Menât ve Uzzâ gibi Lât da Kudüs mâbedine Menasseh tarafından konulan (II. Krallar, 21/7) ve Yoşiya tarafından yıktırılan (II. Krallar, 23/6-7) kıskançlık putu Astarte’nin şekillerinden (avatar) biridir; aynı unvan Ugarit metinlerinde Aşera için söz konusudur. Bu husus dikkate alındığında arpa veya buğday unundan yiyecek şeyler yapma işi, Eski Ahid’deki “kıskançlık takdimesi” adı verilen ve sadece arpa unundan yapılan bir İbrânî uygulamasını (Sayılar, 5/15) hatırlatmaktadır (T. Fahd, Le panthéon, s. 112). Tanrıya tereyağı, un veya tahıldan mâmul takdimelerin sunulması Sâmî geleneğinde bilinmektedir. Sunağın bekçisi (sâdin) bu tür malzemelerden yiyecekler yapıyor ve kutsal yemeğe iştirakin bir sembolü olmak üzere ziyaretçilere ikram ediyor yahut satıyordu. Dolayısıyla Tâif’teki kutsal kayanın yanında yerleşmiş, kendisine getirilen kadınların suçluluk veya suçsuzluğunu tesbit için bu uygulamayı yapan bir yahudi kohen ya da bir Arap kâhin düşünülebilir. Takdim edilen arpa unundan bir avuç ateşe atılıyor, kalanıyla da din adamı yolculara satmak veya vermek üzere pide yahut başka yiyecek yapıyordu (böyle bir uygulama için bk.
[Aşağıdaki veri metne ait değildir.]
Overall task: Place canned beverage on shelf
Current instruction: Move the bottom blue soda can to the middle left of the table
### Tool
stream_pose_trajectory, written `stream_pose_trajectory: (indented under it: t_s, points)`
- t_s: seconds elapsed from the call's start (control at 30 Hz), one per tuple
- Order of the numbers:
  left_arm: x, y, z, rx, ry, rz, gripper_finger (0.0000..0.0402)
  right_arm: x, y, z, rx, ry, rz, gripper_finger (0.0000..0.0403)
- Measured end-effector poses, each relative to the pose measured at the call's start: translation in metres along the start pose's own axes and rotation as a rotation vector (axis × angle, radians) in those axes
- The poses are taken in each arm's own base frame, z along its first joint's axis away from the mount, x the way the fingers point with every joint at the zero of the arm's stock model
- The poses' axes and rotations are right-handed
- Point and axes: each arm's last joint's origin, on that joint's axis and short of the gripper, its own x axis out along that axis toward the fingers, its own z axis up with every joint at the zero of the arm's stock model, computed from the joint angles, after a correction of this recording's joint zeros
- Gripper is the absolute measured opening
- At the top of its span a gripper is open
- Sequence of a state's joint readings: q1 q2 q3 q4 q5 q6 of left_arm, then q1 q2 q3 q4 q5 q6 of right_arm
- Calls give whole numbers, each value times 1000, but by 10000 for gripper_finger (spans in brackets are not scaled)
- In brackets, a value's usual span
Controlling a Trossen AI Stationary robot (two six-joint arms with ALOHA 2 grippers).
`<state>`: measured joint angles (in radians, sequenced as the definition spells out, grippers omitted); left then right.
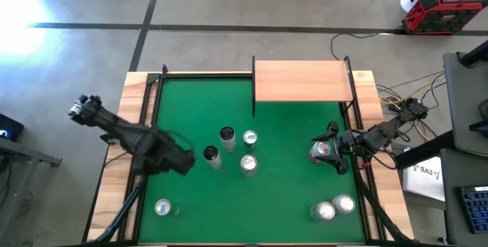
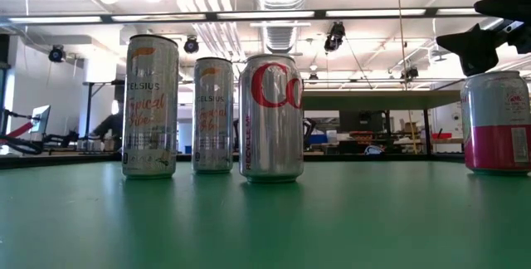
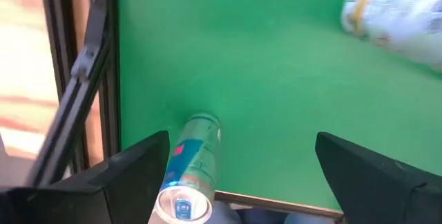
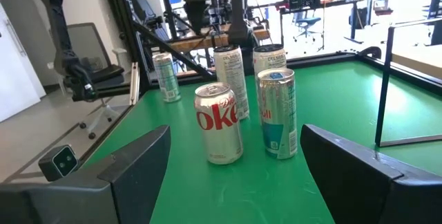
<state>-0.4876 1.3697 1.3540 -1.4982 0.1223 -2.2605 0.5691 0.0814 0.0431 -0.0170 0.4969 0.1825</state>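
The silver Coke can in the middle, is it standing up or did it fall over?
Standing up. The silver Diet Coke can stands upright on the green felt table in the low view, and the right wrist view shows its round top facing up.

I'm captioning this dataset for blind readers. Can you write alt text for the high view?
Overhead view of a green felt table: the right gripper hovers open around a pink-and-silver can near the right edge, below the empty pale-wood shelf. Four cans cluster mid-table, and the left arm waits at the left.
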Motion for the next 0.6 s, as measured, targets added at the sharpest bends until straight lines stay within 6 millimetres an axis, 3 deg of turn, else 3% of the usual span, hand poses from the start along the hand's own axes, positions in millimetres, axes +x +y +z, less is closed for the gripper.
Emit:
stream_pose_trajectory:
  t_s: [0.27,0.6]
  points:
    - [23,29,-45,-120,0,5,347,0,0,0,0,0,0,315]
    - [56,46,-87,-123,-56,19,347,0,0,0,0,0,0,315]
Heysemî, IX, 264-265).

İkinci etimolojiye göre lât kelimesi “tanrıça” anlamına gelen “el-ilâhe”nin bozulmuş şeklidir veya Allah lafzının sonundaki he harfi kaldırılarak yerine müenneslik eki olan tâ harfi getirilmek suretiyle oluşturulmuştur (, “Lât” md.). Fakat Lât için Rabbe veya Tâğıye denildiği halde ilâhe sıfatı hiç kullanılmamakta, özellikle şiirde ilâhlaştırılan güneş ilâhe diye nitelenmektedir. Diğer taraftan Lât ile el-ilâhe arasında bir türetme ilişkisinin bulunmadığı, ayrıca sonundaki tâ harfinin müenneslik takısı olmayıp kelimenin asıl harflerinden olduğu gerekçesiyle bu etimolojilere karşı çıkılmaktadır. Lât kelimesinin Akkadca’daki Tanrı ismi El’in müennesi olan Ilat’ın bir varyantı olduğu da düşünülebilir; ancak ilâhe gibi Ilat’ın da güneşle (şems) aynîleştirilmesine karşılık Lât’ın güneşle ilgili bir özelliği yoktur. Lât kelimesi Herodot’ta Alilat, Akkadca metinlerde Allatum şeklinde geçmekte, ayrıca Safevî, Palmir ve Ârâmî metinlerinde yer almaktadır (, V, 697). Kelimenin Arapça’da “yönelmek” anlamındaki leyy kökünden geldiği, insanlar ona yöneldikleri, onu tavaf ettikleri için bu ismi aldığı da ileri sürülmekte (Zemahşerî, V, 641), daha başka etimolojilerden de söz edilmektedir (Râzî, XXVIII, 295, 297).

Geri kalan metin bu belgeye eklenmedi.